Before we go judging this apparant nut job (I’ll admit that’s my first reaction to the guy.) wouldn’t it be better to look and see if something similar had been done before, and if it had been done, how did it work out?

I can’t find it, now, but back in the 90’s I seem to recall having seen a Nova-type show on PBS featuring the efforts of an American to rear two abandoned polar bear cubs. Great care was taken to minimize human socialization with the cubs, but I don’t know how well the cubs may have socialized, even in zoo populations after that. Wouldn’t that be the sort of precedent to be investigated before we all jump to conclusions?

If that earlier attempt left the zoos with viable polar bears that can survive in the zoo, what’s wrong with raising this cub in the same way, for the same goal? If the earlier attempt I’m trying to find didn’t work, though, I would have to suggest that the wacko may have a point.

This has gone through the German news as well, and it is a typical case of a statement taken entirely out of context. This is the backstory:

In December 2006, Frank Albrecht filed a complaint with the police because the Zoo in Leipzig had euthanised a baby bear. The reason for the euthanisation: the bear cub had been rejected by the mother. When questioned why the zoo did not try to raise the cub by hand, the answer was: Raising bear cubs by hand causes behavioural dysfunction. Therefore the cub had to be killed in order to save it from suffering. So Mr Albrechts complaint was rejected.

A little later the Berlin zoo had 2 polar bear cubs. The mother rejected them and one died. The other cub is now being raised by humans. Mr Albrecht’s conclusion: if killing the bear in Leipzig was OK (because hand-raising causes suffering), by the same logic the hand-raising at the Berlin zoo must be animal cruelty. So he reported this to the authorities, quoting the statements from the Leipzig zoo.

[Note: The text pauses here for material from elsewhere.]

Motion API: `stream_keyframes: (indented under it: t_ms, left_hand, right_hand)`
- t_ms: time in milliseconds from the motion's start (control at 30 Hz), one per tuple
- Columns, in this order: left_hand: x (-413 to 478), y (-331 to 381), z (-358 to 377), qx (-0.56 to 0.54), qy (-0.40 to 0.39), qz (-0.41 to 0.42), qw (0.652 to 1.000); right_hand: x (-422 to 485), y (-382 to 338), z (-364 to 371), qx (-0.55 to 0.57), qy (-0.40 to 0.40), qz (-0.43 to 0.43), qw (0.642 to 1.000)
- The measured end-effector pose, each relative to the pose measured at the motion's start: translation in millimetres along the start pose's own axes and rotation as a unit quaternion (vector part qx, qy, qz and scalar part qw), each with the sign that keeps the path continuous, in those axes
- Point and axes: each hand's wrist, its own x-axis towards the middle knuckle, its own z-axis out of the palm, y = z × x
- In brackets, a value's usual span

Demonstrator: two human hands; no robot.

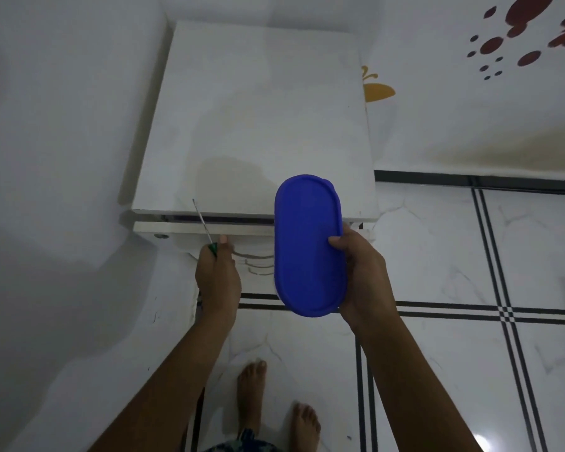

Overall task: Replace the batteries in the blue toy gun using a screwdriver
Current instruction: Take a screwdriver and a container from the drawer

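Our left grip (217,278) is curled round the screwdriver (204,227), tip ahead. Just right, our right grip (364,278) clamps a blue lidded box (309,246). No toy gun visible; we'd set both gently on the table (258,109) ahead.

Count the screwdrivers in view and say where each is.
1. The screwdriver is gripped in the left hand, shaft pointing up across the front edge of the white table. More could be hidden inside the blue-lidded container held by the right hand.
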Motion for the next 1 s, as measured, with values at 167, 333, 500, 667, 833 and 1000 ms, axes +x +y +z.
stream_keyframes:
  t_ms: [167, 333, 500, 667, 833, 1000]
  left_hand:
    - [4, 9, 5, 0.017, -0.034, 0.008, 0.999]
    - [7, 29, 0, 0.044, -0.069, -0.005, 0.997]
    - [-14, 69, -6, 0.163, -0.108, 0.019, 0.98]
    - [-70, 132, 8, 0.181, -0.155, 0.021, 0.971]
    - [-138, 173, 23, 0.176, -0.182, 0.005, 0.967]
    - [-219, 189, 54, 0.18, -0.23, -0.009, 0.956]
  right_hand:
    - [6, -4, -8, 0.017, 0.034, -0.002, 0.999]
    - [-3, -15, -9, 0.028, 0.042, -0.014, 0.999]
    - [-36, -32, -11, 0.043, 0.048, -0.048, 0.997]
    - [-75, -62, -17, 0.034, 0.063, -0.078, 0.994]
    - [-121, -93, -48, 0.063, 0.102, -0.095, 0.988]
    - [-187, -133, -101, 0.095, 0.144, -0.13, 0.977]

At no time did he advocate the killing of the bear. What he was trying to do was point out that the zoos will basically do as they please, not necessarily having the best of the animals in mind. His issue is that he is against breeding animals in zoos in general.

For German speakers, here is the back story:

Regards,

Myriam

I confess a shameful ignorance as to Jefferson’s reasoning behind the granting of rights (although he wasn’t nonreligious so much as he was non-sectarian). Locke, however, explicitly tied natural rights to God.

Daniel

Jefferson pretty much repeated what Locke said as his main influence.

Touché on the Locke thing though, I’d forgotten that he tied it so closely to religion.
{/hijack}

Who’s to say in the wild the mother would have rejected her cubs?

I’m all for Prime Directive and everything, but the mother is already out of her natural environment due to humans. It is therefore the responsibility of humans to step in and save the cub.

Guess who was runner-up for Keith Olbermann’s “Worst Person in the World” tonight?